L’Italia partecipa al progetto "Livingagro": focus su olivi e boschi per il pascolo

L’Italia, assieme alla Giordania, al Libano e alla Grecia, partecipa al progetto “Livingagro – Cross-Border Living Laboratories for Agroforestry” finanziato dal Programma Eni Cbc Med 2014-2020, nell’ambito del primo invito di presentazione di proposte sull'obiettivo tematico A.2 “Sostegno all'istruzione, alla ricerca, allo sviluppo tecnologico e innovazione" (priorità A.2.1" Trasferimento tecnologico e commercializzazione dei risultati della ricerca”). In primo piano saranno il sistema multifunzionale dell’olivo e i boschi utilizzati a pascolo.
L’iniziativa è partita con un budget totale di 3,3 milioni di euro e un contributo della Ue di 2,9 milioni per coinvolgere in tutto 6 organizzazioni di 4 paesi diversi, tra cui l'Agenzia Forestale Regionale per lo Sviluppo del Territorio e dell'Ambiente della Sardegna (Fo .Re.STAS) in qualità di Capofila, il Cnr, il dipartimento di Biologia, Agricoltura e scienze Alimentari, (Disba e Atm Consulting sas (PP5) dall'Italia; il Centro nazionale per la ricerca e l'estensione agricola (Narc) dalla Giordania; l'Istituto Libanese di Ricerca in Agricoltura (Lari) dal Libano e l'Istituto agronomico mediterraneo di Chania (Ciheam-Maich)  dalla Grecia.

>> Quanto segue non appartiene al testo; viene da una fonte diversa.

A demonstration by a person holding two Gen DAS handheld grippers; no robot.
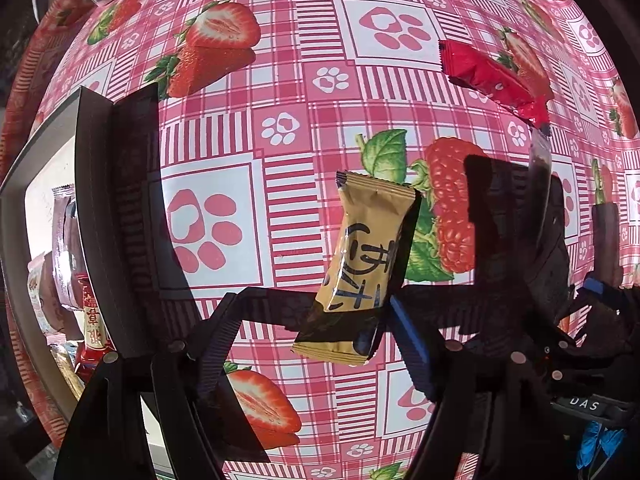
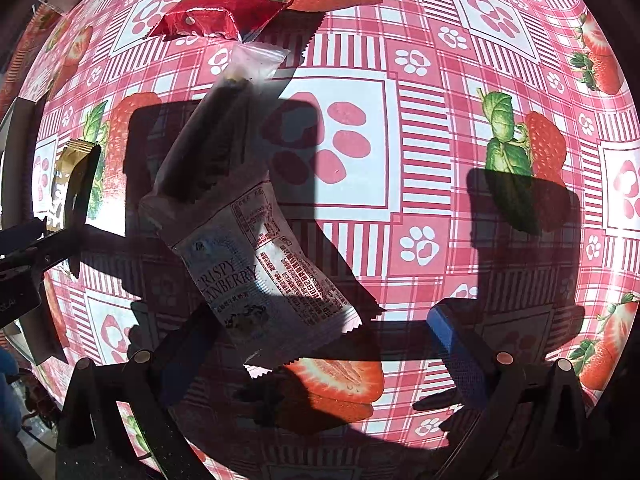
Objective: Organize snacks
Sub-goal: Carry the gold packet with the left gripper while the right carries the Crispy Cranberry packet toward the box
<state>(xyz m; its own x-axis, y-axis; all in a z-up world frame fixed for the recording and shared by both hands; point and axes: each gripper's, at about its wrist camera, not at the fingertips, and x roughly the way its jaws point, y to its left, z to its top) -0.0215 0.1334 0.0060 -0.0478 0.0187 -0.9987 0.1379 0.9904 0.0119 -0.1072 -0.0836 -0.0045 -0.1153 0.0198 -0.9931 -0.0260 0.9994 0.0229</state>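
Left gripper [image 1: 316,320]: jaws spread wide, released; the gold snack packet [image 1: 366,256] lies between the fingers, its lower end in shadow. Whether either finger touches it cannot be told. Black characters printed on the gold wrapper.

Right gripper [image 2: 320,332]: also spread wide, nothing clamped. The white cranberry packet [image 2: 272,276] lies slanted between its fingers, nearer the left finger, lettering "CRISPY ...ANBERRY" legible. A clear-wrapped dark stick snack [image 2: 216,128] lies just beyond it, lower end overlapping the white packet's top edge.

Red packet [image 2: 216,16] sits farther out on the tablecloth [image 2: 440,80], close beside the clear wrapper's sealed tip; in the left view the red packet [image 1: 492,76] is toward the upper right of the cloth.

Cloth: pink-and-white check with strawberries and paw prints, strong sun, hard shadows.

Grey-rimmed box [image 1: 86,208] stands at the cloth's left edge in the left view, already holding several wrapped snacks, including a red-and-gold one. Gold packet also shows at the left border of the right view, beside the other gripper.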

I sistemi agroforestali, intesi come modelli multifunzionali di uso del suolo in cui coesistono sia colture agrarie, sia specie arboree e animali, sono ampiamente diffusi nelle regioni mediterranee, ma manca un modello di sviluppo integrato basato sull’adozione di buone pratiche per la sostenibilità delle produzioni, la tutela della biodiversità in ecosistemi distinti, il trasferimento di innovazione e l'aumento della redditività.
Livingagro si propone di raggiungere questo obiettivo con un approccio “Open Innovation” che implica la creazione di due “Living laboratories”, dedicati appunto all’olivicoltura e ai boschi per i pascoli, in grado di promuovere lo sviluppo economico e sociale delle aree rurali e di facilitare le interazioni tra offerta e domanda di innovazione.
Tradizionalmente gli oliveti sono ancora oggi gestiti come sistemi agroforestali, in combinazione con cereali, legumi da foraggio e pascolo. Il pascolo in formazioni boschive è una pratica agroforestale molto diffusa nel Mediterraneo, dove contribuisce fortemente a sostenere le economie locali fornendo prodotti sia di origine vegetale (legno e prodotti non legnosi), sia animale (latte, formaggio, carne) (F.B.).